**TASK BRIEF**
Starting with the first line and ending with the line that holds "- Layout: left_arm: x", repeat the material exactly.

DATA Start Marker

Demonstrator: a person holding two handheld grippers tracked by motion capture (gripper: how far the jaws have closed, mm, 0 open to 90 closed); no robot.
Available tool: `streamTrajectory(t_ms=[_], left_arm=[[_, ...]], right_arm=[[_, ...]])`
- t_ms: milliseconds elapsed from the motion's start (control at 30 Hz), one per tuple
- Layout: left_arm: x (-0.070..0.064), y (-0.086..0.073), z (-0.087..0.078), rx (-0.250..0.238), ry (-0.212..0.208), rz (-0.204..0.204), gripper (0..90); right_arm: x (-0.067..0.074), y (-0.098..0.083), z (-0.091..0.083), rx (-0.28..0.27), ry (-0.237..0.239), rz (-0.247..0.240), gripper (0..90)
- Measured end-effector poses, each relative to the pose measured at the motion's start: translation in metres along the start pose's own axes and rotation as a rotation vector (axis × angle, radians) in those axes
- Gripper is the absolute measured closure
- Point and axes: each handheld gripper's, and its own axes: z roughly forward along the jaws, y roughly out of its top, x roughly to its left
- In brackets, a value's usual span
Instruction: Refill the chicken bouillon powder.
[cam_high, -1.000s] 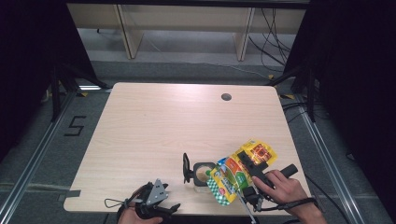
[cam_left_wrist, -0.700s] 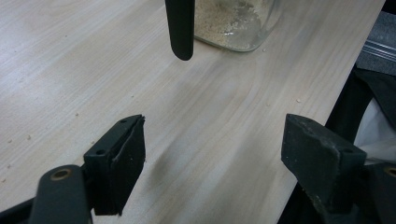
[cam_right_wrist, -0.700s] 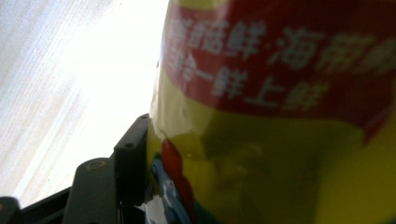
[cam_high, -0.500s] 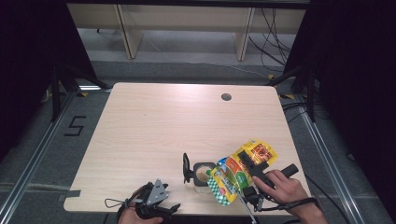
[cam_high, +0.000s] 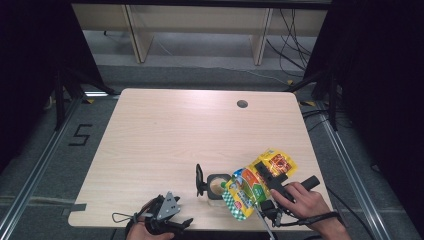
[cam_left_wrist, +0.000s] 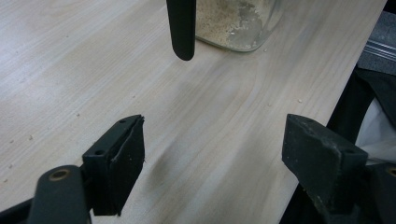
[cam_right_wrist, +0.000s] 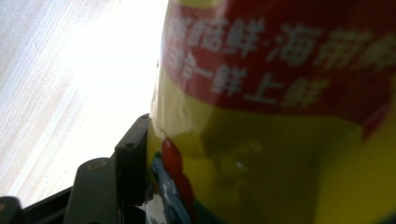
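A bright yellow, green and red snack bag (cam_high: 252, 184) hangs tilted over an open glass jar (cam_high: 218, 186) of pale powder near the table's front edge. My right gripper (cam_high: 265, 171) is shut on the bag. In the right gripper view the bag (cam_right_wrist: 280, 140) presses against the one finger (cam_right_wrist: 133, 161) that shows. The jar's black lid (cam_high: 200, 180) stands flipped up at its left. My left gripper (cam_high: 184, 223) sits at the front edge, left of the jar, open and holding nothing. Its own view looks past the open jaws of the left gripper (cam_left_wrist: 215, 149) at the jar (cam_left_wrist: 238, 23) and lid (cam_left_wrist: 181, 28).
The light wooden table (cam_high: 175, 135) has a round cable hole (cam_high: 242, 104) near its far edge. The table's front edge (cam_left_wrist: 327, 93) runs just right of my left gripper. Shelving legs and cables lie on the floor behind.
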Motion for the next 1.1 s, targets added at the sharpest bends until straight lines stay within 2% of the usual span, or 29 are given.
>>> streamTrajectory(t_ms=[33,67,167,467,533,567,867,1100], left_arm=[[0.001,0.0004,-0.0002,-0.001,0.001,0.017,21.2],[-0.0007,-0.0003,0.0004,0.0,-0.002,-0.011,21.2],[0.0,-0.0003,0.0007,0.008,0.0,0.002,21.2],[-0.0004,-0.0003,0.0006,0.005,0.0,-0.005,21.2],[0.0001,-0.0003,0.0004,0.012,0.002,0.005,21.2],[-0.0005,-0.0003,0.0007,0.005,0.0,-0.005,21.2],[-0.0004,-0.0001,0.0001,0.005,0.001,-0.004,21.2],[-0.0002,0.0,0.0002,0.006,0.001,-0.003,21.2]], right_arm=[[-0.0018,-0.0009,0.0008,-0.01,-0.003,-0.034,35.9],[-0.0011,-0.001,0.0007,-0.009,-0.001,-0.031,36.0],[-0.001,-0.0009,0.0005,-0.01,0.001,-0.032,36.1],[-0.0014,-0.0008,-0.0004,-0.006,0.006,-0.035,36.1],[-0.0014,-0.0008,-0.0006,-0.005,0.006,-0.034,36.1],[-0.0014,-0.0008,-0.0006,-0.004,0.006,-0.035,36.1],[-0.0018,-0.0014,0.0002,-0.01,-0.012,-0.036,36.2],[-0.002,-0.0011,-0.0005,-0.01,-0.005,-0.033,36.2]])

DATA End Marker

**SOLUTION TO THE PROBLEM**
Demonstrator: a person holding two handheld grippers tracked by motion capture (gripper: how far the jaws have closed, mm, 0 open to 90 closed); no robot.
Available tool: `streamTrajectory(t_ms=[_], left_arm=[[_, ...]], right_arm=[[_, ...]])`
- t_ms: milliseconds elapsed from the motion's start (control at 30 Hz), one per tuple
- Layout: left_arm: x (-0.070..0.064), y (-0.086..0.073), z (-0.087..0.078), rx (-0.250..0.238), ry (-0.212..0.208), rz (-0.204..0.204), gripper (0..90); right_arm: x (-0.067..0.074), y (-0.098..0.083), z (-0.091..0.083), rx (-0.28..0.27), ry (-0.237..0.239), rz (-0.247..0.240), gripper (0..90)

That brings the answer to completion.